Já a DENEM vive ainda hoje toda a sua dificuldade de construir um eixo organizativo-formativo que garanta uma unidade de luta sólido da direção à base da entidade. Apesar do seu histórico, tem sentido de uma forma mais intensa as dificuldades de renovação e formação de quadros, com muitas incógnitas de qual é a sua base real, que pode contar na luta do dia-a-dia, e com crises na garantia de conseqüência às linhas e deliberações retiradas durantes os fóruns da entidade pelos CA´s, DA´s, e coletivos locais autônomos de estudantes de medicina do país, que não se referenciam em muitas localidades pela entidade nacional.
Talvez se tivéssemos apostado na perspectiva EVC-ENEC como a FEAB apostou historicamente na possibilidade EIV-PNF, as coisas poderiam ser diferentes hoje.
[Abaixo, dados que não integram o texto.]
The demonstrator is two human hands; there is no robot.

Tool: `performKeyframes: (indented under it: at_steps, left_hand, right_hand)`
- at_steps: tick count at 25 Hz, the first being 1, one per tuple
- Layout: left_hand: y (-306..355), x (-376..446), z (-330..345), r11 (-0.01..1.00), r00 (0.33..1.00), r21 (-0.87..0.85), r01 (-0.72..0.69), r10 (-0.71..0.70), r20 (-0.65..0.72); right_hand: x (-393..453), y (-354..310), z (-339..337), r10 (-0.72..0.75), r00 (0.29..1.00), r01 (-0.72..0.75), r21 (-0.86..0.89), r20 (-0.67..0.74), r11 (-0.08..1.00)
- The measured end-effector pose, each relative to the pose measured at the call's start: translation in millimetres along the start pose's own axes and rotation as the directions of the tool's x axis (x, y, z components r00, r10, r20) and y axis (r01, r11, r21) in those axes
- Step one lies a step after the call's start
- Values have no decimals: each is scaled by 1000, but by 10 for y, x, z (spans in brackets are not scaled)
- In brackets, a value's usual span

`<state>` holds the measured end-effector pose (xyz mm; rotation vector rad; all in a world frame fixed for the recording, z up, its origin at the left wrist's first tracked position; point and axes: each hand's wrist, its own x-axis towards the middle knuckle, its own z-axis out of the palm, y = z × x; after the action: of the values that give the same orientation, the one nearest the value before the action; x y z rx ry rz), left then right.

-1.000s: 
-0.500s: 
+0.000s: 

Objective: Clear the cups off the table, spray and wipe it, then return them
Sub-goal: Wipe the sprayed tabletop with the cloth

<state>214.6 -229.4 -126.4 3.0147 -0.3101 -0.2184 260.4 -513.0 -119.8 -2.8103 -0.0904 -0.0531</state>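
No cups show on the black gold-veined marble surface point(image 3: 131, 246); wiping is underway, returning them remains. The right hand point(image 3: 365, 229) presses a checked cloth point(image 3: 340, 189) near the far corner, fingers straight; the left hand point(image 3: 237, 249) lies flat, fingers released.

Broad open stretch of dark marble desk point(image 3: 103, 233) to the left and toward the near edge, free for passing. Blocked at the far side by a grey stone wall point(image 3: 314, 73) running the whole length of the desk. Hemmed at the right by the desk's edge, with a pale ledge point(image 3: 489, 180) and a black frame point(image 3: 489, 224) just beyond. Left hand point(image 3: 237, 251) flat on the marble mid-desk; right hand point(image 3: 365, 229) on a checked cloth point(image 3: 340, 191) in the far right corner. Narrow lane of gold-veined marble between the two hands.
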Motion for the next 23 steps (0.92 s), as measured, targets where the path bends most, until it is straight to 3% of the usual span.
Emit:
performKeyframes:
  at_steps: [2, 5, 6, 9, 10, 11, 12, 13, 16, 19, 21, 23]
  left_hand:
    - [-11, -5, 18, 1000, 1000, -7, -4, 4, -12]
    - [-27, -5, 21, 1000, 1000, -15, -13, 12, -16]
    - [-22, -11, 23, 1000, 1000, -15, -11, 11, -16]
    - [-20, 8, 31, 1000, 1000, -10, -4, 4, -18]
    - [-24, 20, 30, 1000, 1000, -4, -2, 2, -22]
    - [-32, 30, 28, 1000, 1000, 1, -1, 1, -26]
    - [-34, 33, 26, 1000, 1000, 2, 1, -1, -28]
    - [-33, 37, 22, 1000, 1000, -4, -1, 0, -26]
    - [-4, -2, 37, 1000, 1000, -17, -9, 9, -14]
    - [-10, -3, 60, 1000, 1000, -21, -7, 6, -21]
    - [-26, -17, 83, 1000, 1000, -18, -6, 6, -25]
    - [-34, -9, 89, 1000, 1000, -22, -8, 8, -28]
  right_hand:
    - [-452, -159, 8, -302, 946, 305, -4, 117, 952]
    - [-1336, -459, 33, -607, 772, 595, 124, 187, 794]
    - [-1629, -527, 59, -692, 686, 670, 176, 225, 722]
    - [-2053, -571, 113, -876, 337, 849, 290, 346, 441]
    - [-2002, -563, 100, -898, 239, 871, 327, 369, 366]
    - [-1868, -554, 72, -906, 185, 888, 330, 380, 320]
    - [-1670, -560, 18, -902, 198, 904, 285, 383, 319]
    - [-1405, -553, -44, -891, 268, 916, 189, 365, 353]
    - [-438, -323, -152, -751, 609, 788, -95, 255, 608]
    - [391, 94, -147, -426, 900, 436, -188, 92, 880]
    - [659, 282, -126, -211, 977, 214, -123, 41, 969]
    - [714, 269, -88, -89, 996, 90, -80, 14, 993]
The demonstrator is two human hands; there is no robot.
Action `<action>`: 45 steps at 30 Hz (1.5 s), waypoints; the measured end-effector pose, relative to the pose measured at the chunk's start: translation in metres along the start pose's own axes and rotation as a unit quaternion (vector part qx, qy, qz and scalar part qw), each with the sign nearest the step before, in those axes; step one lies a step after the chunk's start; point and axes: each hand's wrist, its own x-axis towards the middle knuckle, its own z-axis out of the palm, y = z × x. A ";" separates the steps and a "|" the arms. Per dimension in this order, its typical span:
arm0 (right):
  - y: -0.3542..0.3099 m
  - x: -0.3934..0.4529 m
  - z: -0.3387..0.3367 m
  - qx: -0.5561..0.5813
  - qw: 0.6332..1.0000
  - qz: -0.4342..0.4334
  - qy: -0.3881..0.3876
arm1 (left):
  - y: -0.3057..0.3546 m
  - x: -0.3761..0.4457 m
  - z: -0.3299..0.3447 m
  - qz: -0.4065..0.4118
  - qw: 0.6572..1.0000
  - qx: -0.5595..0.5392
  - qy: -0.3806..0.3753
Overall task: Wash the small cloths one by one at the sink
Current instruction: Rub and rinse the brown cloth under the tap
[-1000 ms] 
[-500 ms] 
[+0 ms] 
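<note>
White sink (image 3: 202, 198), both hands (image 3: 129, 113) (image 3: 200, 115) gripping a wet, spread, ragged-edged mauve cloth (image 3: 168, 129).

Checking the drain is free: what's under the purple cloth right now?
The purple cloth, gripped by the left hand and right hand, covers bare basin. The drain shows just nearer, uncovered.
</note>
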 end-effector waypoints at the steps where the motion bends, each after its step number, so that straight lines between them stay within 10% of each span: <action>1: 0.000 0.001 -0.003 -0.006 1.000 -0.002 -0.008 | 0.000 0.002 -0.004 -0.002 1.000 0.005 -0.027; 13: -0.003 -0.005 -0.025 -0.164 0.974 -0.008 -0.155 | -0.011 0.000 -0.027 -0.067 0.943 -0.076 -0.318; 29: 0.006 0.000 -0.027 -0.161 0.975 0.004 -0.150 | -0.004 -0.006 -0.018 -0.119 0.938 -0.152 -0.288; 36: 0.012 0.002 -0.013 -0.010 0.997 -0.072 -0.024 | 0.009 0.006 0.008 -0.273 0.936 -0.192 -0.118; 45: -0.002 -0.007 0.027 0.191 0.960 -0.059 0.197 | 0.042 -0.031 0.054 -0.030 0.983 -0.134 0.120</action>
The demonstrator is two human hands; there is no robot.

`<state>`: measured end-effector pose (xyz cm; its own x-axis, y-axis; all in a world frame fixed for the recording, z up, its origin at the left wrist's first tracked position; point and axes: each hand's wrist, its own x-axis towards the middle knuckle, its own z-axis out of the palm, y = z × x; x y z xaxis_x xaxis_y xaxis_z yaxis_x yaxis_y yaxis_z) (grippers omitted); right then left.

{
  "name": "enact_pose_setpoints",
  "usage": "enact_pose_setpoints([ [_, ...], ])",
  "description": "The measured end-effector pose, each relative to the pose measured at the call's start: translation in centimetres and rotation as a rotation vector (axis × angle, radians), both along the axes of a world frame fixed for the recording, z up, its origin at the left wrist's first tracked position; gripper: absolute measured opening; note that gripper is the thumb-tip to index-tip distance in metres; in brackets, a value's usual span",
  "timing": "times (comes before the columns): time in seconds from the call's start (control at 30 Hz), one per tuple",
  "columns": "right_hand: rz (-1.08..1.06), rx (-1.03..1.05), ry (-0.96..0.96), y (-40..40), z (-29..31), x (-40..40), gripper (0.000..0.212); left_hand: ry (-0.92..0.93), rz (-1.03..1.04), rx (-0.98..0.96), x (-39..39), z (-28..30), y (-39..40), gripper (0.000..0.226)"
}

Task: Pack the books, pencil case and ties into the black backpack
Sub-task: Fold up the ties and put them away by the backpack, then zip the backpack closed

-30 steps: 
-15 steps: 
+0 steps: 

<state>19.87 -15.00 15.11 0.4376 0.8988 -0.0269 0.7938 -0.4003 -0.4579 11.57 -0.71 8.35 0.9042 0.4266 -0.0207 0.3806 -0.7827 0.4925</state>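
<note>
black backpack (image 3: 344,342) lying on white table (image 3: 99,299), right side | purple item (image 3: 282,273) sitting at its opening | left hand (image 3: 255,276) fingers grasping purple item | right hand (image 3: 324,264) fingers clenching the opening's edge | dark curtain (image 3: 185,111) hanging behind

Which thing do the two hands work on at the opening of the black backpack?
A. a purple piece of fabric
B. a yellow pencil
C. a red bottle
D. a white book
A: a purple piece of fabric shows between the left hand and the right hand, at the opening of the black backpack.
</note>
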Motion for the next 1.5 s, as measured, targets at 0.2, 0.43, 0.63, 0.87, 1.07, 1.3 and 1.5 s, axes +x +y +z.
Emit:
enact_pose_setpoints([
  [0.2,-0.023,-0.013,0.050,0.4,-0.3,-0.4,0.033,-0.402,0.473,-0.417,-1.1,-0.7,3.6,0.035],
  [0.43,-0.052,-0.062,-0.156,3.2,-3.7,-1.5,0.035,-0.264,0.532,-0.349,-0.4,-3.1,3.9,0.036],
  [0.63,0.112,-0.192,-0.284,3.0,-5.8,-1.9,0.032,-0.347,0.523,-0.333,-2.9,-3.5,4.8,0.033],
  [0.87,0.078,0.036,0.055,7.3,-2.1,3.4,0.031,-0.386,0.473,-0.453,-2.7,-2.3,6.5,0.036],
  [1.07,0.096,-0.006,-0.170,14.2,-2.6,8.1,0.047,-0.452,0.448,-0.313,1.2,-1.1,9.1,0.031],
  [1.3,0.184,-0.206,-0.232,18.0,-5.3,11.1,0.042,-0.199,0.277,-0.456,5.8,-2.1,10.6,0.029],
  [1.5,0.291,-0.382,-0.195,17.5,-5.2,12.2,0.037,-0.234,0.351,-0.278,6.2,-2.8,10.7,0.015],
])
Mas a história não é construída a partir do se...
Cabe à nova geração que tem a responsabilidade de conduzir o movimento refletir sobre a história e criticamente escolher os caminhos que buscam seguir e avançar em relação ás gerações anteriores.
A aproximação da DENEM com os EIV´s pode ser uma possibilidade histórica de resgate de algo que foi compartilhado pelo movimento estudantil de Medicina, mas que se perdeu ou encolheu no tempo, além de aprender historicamente com experiências que tem apontado avanços interessantes diante da crise práticas e valores de militância que vivemos hoje, e que são experiências concretas e já em curso. Não precisamos entrar no equívoco de muitas vezes "queremos inventar ou reinventar a roda", e não sair do lugar.
Acredito que temos muito que aprender com os EIV´s.
Espero que o texto tenha contribuído para estas reflexões.